Syria’s Aleppo besieged, fears for 300,000 trapped civilians
BEIRUT // Syrian government forces have cut off the only road into rebel-held parts of Aleppo, besieging hundreds of thousands of people in the northern city and raising fears of a humanitarian crisis.
Government fighters and members of Lebanon’s Hizbollah group reached the Castello road early on Sunday, the Syrian Observatory for Human Rights said.
“The eastern neighbourhoods are now completely besieged,” said Rami Abdel Rahman, head of the Britain-based monitoring group.
There were also reports of intense shelling and air strikes on the rebel-held areas of Aleppo after the road was seized.

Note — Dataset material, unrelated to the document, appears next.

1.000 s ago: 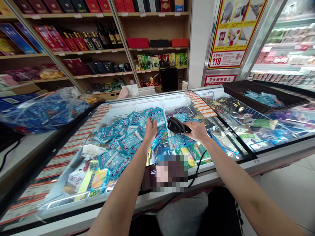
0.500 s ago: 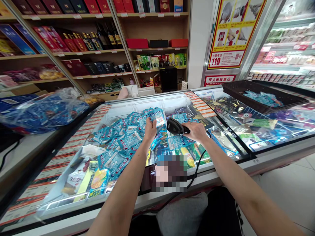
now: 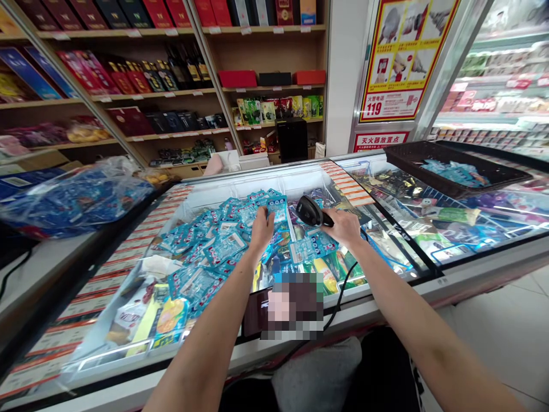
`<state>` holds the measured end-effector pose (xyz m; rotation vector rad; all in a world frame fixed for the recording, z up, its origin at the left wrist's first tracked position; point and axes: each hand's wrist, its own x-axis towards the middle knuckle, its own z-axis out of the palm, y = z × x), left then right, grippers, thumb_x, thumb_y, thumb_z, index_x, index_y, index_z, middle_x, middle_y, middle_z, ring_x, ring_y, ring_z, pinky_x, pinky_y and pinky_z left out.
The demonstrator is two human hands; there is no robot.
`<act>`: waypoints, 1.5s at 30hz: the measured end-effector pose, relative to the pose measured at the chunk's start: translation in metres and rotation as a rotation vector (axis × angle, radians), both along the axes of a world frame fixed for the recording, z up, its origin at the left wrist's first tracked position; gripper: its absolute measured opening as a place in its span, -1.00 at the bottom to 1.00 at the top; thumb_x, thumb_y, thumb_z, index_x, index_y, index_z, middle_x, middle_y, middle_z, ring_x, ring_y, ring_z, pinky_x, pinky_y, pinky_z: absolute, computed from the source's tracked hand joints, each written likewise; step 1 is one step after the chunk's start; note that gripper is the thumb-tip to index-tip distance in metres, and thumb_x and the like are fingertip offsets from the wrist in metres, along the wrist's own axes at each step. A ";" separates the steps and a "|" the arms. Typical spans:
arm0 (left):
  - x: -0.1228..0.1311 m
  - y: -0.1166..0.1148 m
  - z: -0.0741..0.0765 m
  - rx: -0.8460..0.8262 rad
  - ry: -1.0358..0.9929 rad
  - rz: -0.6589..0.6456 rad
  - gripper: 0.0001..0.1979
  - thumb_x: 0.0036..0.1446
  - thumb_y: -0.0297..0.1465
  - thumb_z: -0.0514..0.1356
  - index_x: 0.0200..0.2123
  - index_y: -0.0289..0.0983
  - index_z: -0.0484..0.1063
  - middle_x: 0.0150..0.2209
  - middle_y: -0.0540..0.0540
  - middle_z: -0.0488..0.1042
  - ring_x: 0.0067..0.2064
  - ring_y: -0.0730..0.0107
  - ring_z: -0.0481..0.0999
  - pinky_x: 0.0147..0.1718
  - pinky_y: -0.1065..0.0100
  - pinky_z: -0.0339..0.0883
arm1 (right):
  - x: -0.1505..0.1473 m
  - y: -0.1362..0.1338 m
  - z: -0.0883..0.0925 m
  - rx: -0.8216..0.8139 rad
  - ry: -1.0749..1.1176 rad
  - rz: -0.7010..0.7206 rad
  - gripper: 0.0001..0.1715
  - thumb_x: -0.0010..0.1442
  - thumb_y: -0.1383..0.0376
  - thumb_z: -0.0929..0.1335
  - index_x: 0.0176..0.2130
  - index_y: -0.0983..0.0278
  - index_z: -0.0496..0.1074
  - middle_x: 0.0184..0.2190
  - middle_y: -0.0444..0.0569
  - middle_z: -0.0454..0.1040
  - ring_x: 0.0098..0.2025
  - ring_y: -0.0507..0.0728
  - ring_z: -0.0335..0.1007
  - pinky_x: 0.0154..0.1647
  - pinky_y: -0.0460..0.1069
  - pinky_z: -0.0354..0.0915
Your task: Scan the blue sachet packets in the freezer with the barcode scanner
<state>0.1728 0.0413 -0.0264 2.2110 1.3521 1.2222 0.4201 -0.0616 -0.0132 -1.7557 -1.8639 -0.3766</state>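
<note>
My left hand (image 3: pixel 262 228) pinches a small blue packet (image 3: pixel 278 207) by its edge, above the middle of the chest freezer. My right hand (image 3: pixel 344 226) is wrapped round the handle of a black barcode scanner (image 3: pixel 309 210). The scanner's head points left toward the packet, with a gap between them. Under and left of my left hand spreads a heap of similar blue packets (image 3: pixel 225 249) on the freezer's glass top (image 3: pixel 103 329). A few more blue packets (image 3: pixel 315 247) lie below the scanner. The scanner's cable (image 3: pixel 342 298) runs down toward me.
A dark phone-like slab (image 3: pixel 254 313), partly blurred out, rests at the freezer's near edge. A dark brown tray (image 3: pixel 454 182) with blue packets stands at the right. A clear bag of blue packets (image 3: pixel 86 197) sits at the left. Goods shelves (image 3: pixel 266 57) rise behind.
The scanner's head has risen slightly and shifted a little right, away from the packet. The packet in my left hand has tilted, and its pale face shows less. Both hands keep their grip.
</note>
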 end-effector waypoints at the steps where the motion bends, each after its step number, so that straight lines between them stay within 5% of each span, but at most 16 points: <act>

The siege marks the biggest government success in Syria’s former commercial centre and largest city since rebels captured parts of it in 2012.
Aleppo and its suburbs have seen intense fighting in recent months, with Syrian troops and their allies advancing with the aid of Russian air strikes. Earlier this year the government launched a wide offensive that captured much of the city’s northern outskirts.
Government forces reached a point where they could fire on the Castello road earlier this month, effectively cutting it off, though some people still made the dangerous journey.
Facebook pages run by Aleppo-based activists on Sunday urged civilians to stay away from the road to avoid being arrested or wounded.
The road was used by rebels but also to bring in food and medicines for residents and to take seriously injured people for treatment to other areas of Syria or to Turkey.
The United Nations says there are about 300,000 civilians in Aleppo’s rebel-held neighbourhoods, and there are fears that they now face starvation.
Baraa Al Halaby, an activist based in the city, said vegetable and fruit markets were almost empty on Sunday morning and residents were lining up outside bakeries.
“Humanitarian conditions are difficult,” he said.
Sieges by both the regime and its opponents have had a devastating effect in other areas of Syria, including the town of Madaya where aid groups say dozens of people have died from starvation and malnutrition during a government siege.
According to the United Nations, nearly 600,000 people are living under siege in Syria, most of them surrounded by government forces.